Request URL: ws://localhost:8080/sockjs-node/842/s4888/websocket
Request Method: GET
Status Code: 101 Switching Protocols [GREEN]

Response headers:

Connection: Upgrade
Sec-WebSocket-Accept: NS8888888888888888888
Upgrade: websocket

Request headers:

Accept-Encoding: gzip, deflate, br
Accept-Language: nl-NL,nl;q=0.9,en-US;q=0.8,en;q=0.7
Cache-Control: no-cache
Connection: Upgrade
Cookie: _ga=GA1.1.1118102238.18888888; hblid=nSNQ2mS8888888888888; olfsk=ol8888888888
Host: localhost:8080
Origin: http://localhost:8080
Pragma: no-cache
Sec-WebSocket-Extensions: permessage-deflate; client_max_window_bits
Sec-WebSocket-Key: b8zkVaXlEySHasCkD4aUiw==
Sec-WebSocket-Version: 13
Upgrade: websocket
User-Agent: Mozilla/5.0 (iPhone; CPU iPhone OS 10_3_1 like Mac OS X) AppleWebKit/603.1.30 (KHTML, like Gecko) Version/10.0 Mobile/14E304 Safari/602.1

Its frames: enter image description here

Following the above I get multiple of these:

Chrome output regarding websocket call:

general:

Request URL: ws://35.204.210.134/socket.io/?EIO=3&transport=websocket
Request Method: GET
Status Code: 503 Service Unavailable

response headers:

connection: close
content-length: 19
content-type: text/plain
date: Sat, 19 Jan 2019 14:06:39 GMT
server: envoy

request headers:

Accept-Encoding: gzip, deflate
Accept-Language: nl-NL,nl;q=0.9,en-US;q=0.8,en;q=0.7
Cache-Control: no-cache
Connection: Upgrade
Host: 35.204.210.134
Origin: http://localhost:8080
Pragma: no-cache
Sec-WebSocket-Extensions: permessage-deflate; client_max_window_bits
Sec-WebSocket-Key: VtKS5xKF+GZ4u3uGih2fig==
Sec-WebSocket-Version: 13
Upgrade: websocket
User-Agent: Mozilla/5.0 (iPhone; CPU iPhone OS 10_3_1 like Mac OS X) AppleWebKit/603.1.30 (KHTML, like Gecko) Version/10.0 Mobile/14E304 Safari/602.1

The frames:

Data: (Opcode -1)
Length: 63
Time: 15:06:44.412

Solution

  • Using uws (uWebSockets) as websocket engine causes these errors.

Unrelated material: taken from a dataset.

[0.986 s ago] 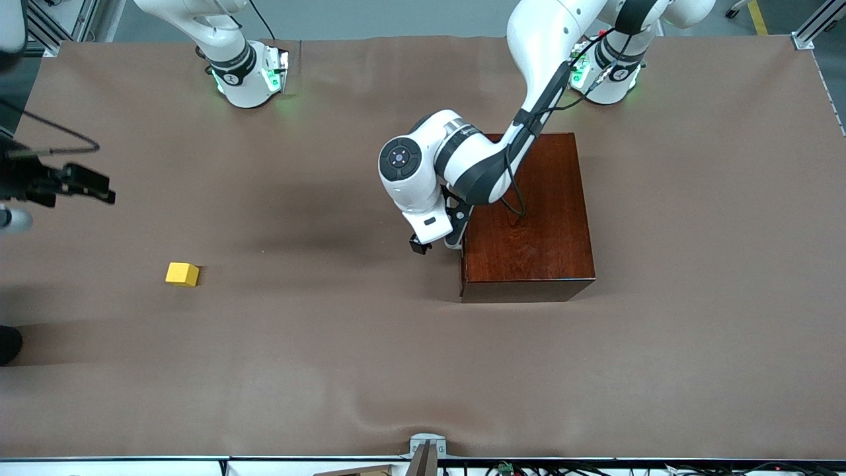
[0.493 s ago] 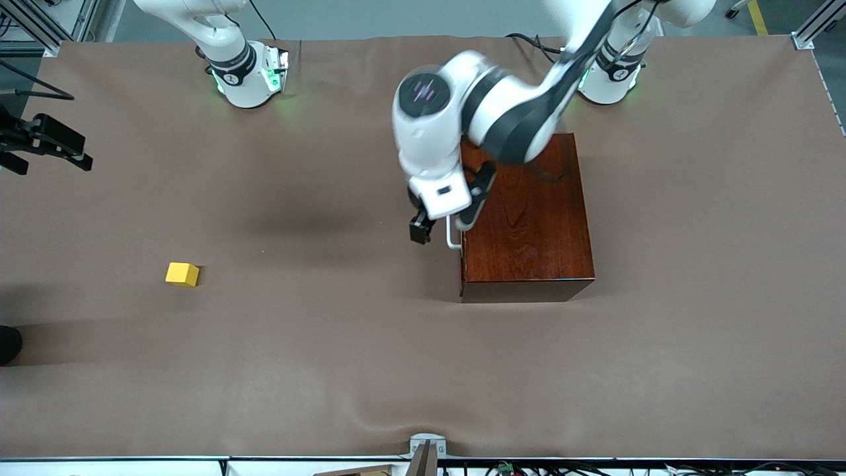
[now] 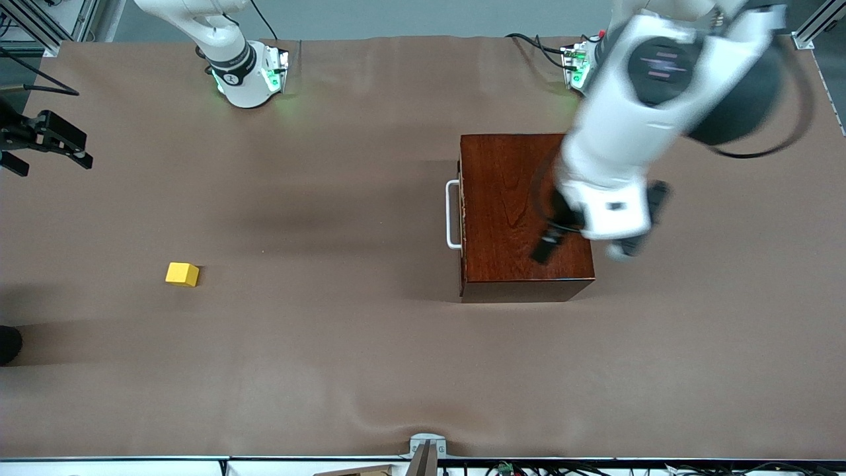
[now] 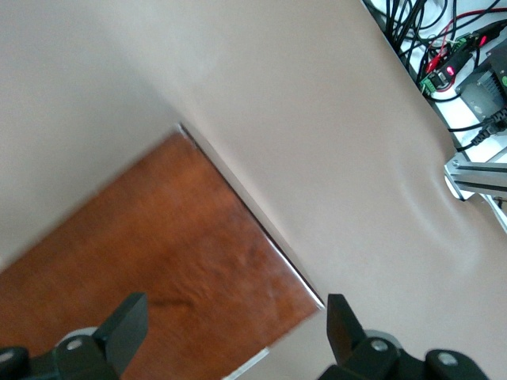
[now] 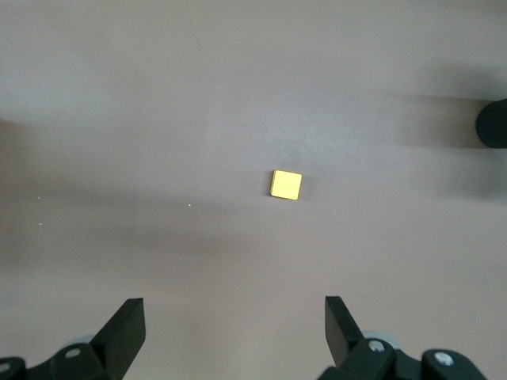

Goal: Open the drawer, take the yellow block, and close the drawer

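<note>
The dark reddish-brown wooden box (image 3: 522, 211) stands mid-table toward the left arm's end. Its drawer is shut, and only the white bar handle (image 3: 452, 215) shows. The yellow block (image 3: 182, 274) lies on the brown cloth toward the right arm's end. My left gripper (image 3: 585, 250) is open and empty, up over the box's corner away from the handle. In the left wrist view the box top (image 4: 158, 261) lies under the left gripper (image 4: 234, 328). My right gripper (image 3: 47, 149) hangs open and empty at the table's edge. In its wrist view the right gripper (image 5: 234, 328) is well clear of the block (image 5: 286, 184).
Brown cloth (image 3: 330, 370) covers the whole table. A dark round object (image 3: 8, 344) sits at the table's edge by the right arm's end and also shows in the right wrist view (image 5: 493, 123). Cables and a metal frame (image 4: 467, 71) lie past the table edge.
My left arm has lifted away from the drawer handle and swung across over the box toward its own end. The drawer stays shut. The right gripper shifted slightly; the block has not moved.
</note>
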Controlling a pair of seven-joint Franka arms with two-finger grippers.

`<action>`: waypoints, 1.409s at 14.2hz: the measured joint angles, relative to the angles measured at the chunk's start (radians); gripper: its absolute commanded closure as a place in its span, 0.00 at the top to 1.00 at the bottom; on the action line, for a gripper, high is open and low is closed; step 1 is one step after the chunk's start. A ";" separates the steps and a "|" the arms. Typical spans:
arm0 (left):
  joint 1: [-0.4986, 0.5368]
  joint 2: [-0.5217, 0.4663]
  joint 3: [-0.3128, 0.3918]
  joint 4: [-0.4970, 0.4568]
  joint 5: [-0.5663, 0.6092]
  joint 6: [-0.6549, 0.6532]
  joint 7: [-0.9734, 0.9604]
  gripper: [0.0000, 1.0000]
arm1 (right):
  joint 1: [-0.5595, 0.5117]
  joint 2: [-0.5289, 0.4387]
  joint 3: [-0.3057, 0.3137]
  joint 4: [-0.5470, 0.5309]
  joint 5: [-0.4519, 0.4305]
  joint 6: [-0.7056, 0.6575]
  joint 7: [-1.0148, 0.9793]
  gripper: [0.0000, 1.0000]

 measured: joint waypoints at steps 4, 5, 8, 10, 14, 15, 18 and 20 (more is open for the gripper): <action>0.134 -0.043 -0.006 -0.007 -0.008 -0.081 0.293 1.00 | 0.000 -0.001 0.000 0.001 -0.009 0.003 -0.001 1.00; 0.171 -0.052 -0.017 -0.008 -0.008 -0.109 0.363 1.00 | 0.000 -0.001 0.000 0.003 -0.009 0.005 -0.001 1.00; 0.248 -0.079 -0.039 -0.010 -0.008 -0.178 0.518 1.00 | 0.000 -0.001 0.002 0.021 -0.009 0.008 -0.001 1.00; 0.270 -0.096 -0.041 -0.013 -0.008 -0.210 0.609 1.00 | 0.000 -0.001 0.003 0.026 -0.009 0.008 -0.001 1.00; 0.324 -0.180 -0.046 -0.115 -0.008 -0.222 0.807 1.00 | 0.000 -0.001 0.003 0.027 -0.009 0.008 -0.001 1.00; 0.335 -0.207 -0.048 -0.148 -0.006 -0.222 0.853 1.00 | 0.000 -0.001 0.003 0.027 -0.009 0.008 -0.001 1.00; 0.380 -0.293 -0.069 -0.240 0.015 -0.221 1.011 1.00 | 0.000 -0.001 0.003 0.027 -0.009 0.008 -0.001 1.00; 0.411 -0.348 -0.098 -0.294 0.019 -0.218 1.057 1.00 | 0.000 -0.001 0.003 0.027 -0.009 0.008 -0.001 1.00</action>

When I swap in my backend app this code:

    app.configure(socketio({
      wsEngine: 'uws',
      timeout: 120000,
      reconnect: true
    }))
    

    for this:

    app.configure(socketio())
    

    Everything works as expected.

    EDIT: Now it also works with uws. I used alpine docker container which is based on node 10, which does not work with uws. After switching to container based on node 8 it works.